◆ Exercise objective
The data should be duplicated exactly, with every word kept as it is.

▼

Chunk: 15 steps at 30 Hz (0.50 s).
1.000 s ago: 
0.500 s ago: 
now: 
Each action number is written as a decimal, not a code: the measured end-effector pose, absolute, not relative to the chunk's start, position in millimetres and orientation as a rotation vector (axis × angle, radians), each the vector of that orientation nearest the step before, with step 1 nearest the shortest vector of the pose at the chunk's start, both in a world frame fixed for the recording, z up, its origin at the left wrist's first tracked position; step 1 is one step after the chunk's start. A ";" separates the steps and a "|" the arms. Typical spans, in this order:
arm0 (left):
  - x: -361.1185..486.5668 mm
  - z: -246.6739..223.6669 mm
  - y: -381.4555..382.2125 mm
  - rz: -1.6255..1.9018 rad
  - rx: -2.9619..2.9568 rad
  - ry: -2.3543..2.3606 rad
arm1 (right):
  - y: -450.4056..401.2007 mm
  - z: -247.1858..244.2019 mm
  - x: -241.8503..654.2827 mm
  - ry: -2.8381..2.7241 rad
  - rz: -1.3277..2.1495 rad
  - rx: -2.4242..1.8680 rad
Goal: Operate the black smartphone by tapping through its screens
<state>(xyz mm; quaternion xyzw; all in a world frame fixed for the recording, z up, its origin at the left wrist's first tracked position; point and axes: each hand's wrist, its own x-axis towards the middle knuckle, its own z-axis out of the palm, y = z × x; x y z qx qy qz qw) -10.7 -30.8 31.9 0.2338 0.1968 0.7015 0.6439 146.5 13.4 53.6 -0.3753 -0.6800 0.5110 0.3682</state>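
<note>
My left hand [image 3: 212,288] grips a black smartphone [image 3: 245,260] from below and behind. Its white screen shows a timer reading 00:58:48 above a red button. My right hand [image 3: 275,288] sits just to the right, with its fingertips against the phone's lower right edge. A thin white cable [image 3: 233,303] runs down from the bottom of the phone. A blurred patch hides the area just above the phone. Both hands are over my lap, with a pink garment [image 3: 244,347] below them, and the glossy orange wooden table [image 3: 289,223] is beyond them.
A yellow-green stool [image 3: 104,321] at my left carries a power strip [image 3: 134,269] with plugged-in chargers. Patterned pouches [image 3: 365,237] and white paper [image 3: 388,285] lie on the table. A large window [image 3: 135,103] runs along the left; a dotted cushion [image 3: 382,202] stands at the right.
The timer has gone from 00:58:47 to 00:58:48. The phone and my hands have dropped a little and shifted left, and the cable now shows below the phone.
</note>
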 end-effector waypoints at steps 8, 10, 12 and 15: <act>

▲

◆ Output below
Chunk: 15 steps at 30 Hz (0.50 s).
1.000 s ago: 
0.500 s ago: 
now: 
Each action number is written as a decimal, not a code: the measured end-effector pose, absolute, not relative to the chunk's start, position in millimetres and orientation as a rotation vector (axis × angle, radians), each the vector of that orientation nearest the step before, with step 1 nearest the shortest vector of the pose at the chunk's start, both in a world frame fixed for the recording, z up, its origin at the left wrist's first tracked position; step 1 is one step after the chunk's start. A ";" separates the steps and a "|" the arms. Typical spans, in this order:
arm0 (left):
  - x: -361.1185..486.5668 mm
  - z: -246.6739..223.6669 mm
  - y: -381.4555..382.2125 mm
  - rz: -1.6255..1.9018 rad
  - rx: -2.9619..2.9568 rad
  - ry: -2.3543..2.3606 rad
arm1 (right):
  - y: -450.4056..401.2007 mm
  - z: -247.1858..244.2019 mm
  - x: -241.8503..654.2827 mm
  - ry: -2.8381..2.7241 rad
  - rz: -1.3277..2.1495 rad
  - rx: -2.4242..1.8680 rad
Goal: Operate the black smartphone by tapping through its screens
<state>(xyz mm; quaternion xyzw; all in a world frame fixed for the recording, z up, its origin at the left wrist's first tracked position; point and axes: each hand's wrist, its own x-axis towards the middle knuckle, its own z-axis out of the palm, y = z × x; x y z qx qy qz qw) -10.7 -30.8 31.9 0.2338 0.1968 0.7015 0.6439 146.5 13.4 53.6 -0.3753 -0.6800 0.5110 0.3682</state>
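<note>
My left hand [image 3: 212,288] grips a black smartphone [image 3: 245,260] from below and behind. Its white screen shows a timer reading 00:58:48 above a red button. My right hand [image 3: 275,288] sits just to the right, with its fingertips against the phone's lower right edge. A thin white cable [image 3: 233,303] runs down from the bottom of the phone. A blurred patch hides the area just above the phone. Both hands are over my lap, with a pink garment [image 3: 244,347] below them, and the glossy orange wooden table [image 3: 289,223] is beyond them.
A yellow-green stool [image 3: 104,321] at my left carries a power strip [image 3: 134,269] with plugged-in chargers. Patterned pouches [image 3: 365,237] and white paper [image 3: 388,285] lie on the table. A large window [image 3: 135,103] runs along the left; a dotted cushion [image 3: 382,202] stands at the right.
The timer has gone from 00:58:47 to 00:58:48. The phone and my hands have dropped a little and shifted left, and the cable now shows below the phone.
</note>
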 end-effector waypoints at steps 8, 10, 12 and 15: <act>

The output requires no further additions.